# Relocated - Me And Shop!



## W6PUG (Jan 25, 2016)

Been a long time since I posted anything - finally got out of CA and moved to Grays Harbor in Washington state - and really enjoying it ... got 10 acres, big house, 2500 sq foot shop ... trying to get that one organized ... still doing some wiring ... lathe sitting on trailer in shop (need to get forklift to set it down) ... but right now I have piles of 28 years of existence all over the place and trying to make sense of it all ... but really, REALLY enjoying it! Rain is not a bother .... so ... just checking in to say HI and hopefully I can start watching this and learning and helping others with what little I have learned.  Gotta find an old refrig to store rod and wire in .... Purdy wet up here and humidity is substantial ... just lots of details to get a grip on.
Take care ... doug


----------



## FOMOGO (Jan 25, 2016)

Congrats on the new place. How about some pics? Mike


----------



## W6PUG (Jan 25, 2016)

Mike - right now things are in total chaos - whole shop is decorated in basic brown (as in cardboard) ... give me a week or two and get a little bit cleaned up and then I can maybe get some pictures together and make a pdf file (for size) and put in .... I would at least like to get the lathe off the trailer and the trailer out of there so it looks like a shop. thanks though for your interest, and I will not forget.
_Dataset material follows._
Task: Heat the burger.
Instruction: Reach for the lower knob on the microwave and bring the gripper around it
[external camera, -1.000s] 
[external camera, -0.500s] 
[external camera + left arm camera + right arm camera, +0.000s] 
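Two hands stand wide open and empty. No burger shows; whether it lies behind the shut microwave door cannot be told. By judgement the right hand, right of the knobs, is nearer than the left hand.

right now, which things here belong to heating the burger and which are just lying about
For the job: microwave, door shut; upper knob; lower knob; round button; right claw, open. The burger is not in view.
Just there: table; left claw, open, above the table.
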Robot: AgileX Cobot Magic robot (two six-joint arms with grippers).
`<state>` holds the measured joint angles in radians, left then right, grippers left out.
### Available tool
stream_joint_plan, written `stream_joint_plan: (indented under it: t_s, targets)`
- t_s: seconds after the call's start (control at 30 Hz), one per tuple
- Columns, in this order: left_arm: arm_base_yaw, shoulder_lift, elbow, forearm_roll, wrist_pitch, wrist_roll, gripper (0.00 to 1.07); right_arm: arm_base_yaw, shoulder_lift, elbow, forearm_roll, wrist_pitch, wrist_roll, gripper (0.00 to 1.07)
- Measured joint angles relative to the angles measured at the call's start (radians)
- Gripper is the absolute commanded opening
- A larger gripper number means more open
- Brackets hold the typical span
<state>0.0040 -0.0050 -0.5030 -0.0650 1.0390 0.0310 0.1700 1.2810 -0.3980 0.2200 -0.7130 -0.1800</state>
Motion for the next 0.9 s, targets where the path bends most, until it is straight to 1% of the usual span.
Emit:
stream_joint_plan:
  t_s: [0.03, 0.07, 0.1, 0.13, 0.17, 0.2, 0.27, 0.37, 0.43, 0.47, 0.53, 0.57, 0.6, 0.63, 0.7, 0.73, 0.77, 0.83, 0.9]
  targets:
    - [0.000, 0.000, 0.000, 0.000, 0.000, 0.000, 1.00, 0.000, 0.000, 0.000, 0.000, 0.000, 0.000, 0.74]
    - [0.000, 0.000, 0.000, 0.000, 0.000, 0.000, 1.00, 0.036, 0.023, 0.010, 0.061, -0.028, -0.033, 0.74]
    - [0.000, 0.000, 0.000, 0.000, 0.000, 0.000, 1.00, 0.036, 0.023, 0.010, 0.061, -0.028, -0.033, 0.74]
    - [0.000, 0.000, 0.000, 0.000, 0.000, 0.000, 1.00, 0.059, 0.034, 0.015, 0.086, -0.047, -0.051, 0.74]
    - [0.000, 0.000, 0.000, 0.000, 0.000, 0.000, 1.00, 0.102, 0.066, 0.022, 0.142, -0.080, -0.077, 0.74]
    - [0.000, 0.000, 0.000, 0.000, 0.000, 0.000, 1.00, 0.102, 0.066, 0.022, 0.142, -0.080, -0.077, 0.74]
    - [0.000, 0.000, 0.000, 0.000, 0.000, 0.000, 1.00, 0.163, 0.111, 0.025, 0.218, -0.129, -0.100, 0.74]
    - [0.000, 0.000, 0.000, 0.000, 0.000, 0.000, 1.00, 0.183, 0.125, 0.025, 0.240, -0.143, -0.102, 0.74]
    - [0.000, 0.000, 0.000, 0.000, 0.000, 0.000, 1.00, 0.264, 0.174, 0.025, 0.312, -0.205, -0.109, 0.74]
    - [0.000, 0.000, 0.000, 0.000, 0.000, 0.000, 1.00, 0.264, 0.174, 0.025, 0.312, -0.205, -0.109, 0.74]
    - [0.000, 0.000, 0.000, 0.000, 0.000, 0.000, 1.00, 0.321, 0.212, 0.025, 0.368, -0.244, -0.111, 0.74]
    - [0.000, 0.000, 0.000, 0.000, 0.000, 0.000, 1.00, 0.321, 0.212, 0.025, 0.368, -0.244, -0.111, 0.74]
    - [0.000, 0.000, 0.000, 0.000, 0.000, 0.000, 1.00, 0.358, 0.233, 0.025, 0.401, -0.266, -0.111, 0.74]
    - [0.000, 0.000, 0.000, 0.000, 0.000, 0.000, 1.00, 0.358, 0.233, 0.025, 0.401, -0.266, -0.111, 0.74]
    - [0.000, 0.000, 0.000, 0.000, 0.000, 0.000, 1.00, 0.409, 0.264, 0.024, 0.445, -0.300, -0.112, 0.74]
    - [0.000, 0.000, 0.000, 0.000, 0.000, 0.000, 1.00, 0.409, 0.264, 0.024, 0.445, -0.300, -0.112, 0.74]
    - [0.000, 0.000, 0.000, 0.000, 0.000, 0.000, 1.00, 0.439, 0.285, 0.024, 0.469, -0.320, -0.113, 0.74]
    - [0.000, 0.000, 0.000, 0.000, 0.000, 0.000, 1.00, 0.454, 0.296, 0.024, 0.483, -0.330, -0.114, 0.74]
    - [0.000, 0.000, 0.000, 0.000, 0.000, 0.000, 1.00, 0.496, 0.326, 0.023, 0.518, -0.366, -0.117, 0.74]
I have wanted something like this for years and we just kinda got fed up with California (understatement, but this is not a political forum )  so I am 3 years from retiring, and timing just seemed right so She Who Must Be Obeyed pulled the trigger.  I may have time to grab some interim pix and post until I can do something decent ... let me see how the next couple of days go .... take care and thanks! doug


----------